=== What you will do ===
Return the data below in full, exactly as it stands.

=== Material provided ===
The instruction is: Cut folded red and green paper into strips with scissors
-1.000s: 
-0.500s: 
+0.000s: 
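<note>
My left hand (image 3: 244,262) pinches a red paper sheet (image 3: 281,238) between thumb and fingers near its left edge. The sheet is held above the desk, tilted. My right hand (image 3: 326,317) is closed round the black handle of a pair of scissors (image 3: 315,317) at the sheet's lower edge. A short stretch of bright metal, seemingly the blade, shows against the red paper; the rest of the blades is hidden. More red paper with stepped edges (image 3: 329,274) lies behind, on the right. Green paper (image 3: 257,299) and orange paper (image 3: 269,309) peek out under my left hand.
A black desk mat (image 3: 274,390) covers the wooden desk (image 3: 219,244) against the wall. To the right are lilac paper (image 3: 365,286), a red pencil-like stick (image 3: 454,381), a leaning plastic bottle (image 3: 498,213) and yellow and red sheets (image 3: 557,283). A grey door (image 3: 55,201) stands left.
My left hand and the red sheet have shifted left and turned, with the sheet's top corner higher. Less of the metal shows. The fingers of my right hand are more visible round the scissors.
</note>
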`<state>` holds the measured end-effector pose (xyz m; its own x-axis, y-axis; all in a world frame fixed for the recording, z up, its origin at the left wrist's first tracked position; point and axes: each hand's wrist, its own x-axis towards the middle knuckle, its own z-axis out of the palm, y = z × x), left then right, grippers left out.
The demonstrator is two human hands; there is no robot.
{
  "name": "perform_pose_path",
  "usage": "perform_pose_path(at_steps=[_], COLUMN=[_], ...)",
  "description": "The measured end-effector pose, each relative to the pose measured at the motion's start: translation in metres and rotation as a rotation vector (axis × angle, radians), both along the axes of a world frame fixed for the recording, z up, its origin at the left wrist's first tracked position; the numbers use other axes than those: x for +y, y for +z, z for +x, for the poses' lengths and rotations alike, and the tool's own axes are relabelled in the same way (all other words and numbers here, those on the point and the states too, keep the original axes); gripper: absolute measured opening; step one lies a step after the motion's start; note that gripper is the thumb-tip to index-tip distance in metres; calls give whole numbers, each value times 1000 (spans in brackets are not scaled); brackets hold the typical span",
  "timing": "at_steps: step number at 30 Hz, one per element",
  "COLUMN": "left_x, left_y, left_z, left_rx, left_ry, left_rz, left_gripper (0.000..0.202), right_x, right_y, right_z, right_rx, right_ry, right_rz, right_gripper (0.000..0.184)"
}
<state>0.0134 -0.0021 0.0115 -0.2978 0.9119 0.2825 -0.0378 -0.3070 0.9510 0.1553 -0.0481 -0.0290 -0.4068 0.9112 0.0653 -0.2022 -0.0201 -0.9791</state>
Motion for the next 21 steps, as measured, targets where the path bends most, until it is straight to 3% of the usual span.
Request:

=== Expected output ===
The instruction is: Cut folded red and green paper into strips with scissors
-1.000s: 
-0.500s: 
+0.000s: 
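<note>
My left hand (image 3: 244,262) pinches a red paper sheet (image 3: 281,238) between thumb and fingers near its left edge. The sheet is held above the desk, tilted. My right hand (image 3: 326,317) is closed round the black handle of a pair of scissors (image 3: 315,317) at the sheet's lower edge. A short stretch of bright metal, seemingly the blade, shows against the red paper; the rest of the blades is hidden. More red paper with stepped edges (image 3: 329,274) lies behind, on the right. Green paper (image 3: 257,299) and orange paper (image 3: 269,309) peek out under my left hand.
A black desk mat (image 3: 274,390) covers the wooden desk (image 3: 219,244) against the wall. To the right are lilac paper (image 3: 365,286), a red pencil-like stick (image 3: 454,381), a leaning plastic bottle (image 3: 498,213) and yellow and red sheets (image 3: 557,283). A grey door (image 3: 55,201) stands left.
My left hand and the red sheet have shifted left and turned, with the sheet's top corner higher. Less of the metal shows. The fingers of my right hand are more visible round the scissors.
</note>
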`<state>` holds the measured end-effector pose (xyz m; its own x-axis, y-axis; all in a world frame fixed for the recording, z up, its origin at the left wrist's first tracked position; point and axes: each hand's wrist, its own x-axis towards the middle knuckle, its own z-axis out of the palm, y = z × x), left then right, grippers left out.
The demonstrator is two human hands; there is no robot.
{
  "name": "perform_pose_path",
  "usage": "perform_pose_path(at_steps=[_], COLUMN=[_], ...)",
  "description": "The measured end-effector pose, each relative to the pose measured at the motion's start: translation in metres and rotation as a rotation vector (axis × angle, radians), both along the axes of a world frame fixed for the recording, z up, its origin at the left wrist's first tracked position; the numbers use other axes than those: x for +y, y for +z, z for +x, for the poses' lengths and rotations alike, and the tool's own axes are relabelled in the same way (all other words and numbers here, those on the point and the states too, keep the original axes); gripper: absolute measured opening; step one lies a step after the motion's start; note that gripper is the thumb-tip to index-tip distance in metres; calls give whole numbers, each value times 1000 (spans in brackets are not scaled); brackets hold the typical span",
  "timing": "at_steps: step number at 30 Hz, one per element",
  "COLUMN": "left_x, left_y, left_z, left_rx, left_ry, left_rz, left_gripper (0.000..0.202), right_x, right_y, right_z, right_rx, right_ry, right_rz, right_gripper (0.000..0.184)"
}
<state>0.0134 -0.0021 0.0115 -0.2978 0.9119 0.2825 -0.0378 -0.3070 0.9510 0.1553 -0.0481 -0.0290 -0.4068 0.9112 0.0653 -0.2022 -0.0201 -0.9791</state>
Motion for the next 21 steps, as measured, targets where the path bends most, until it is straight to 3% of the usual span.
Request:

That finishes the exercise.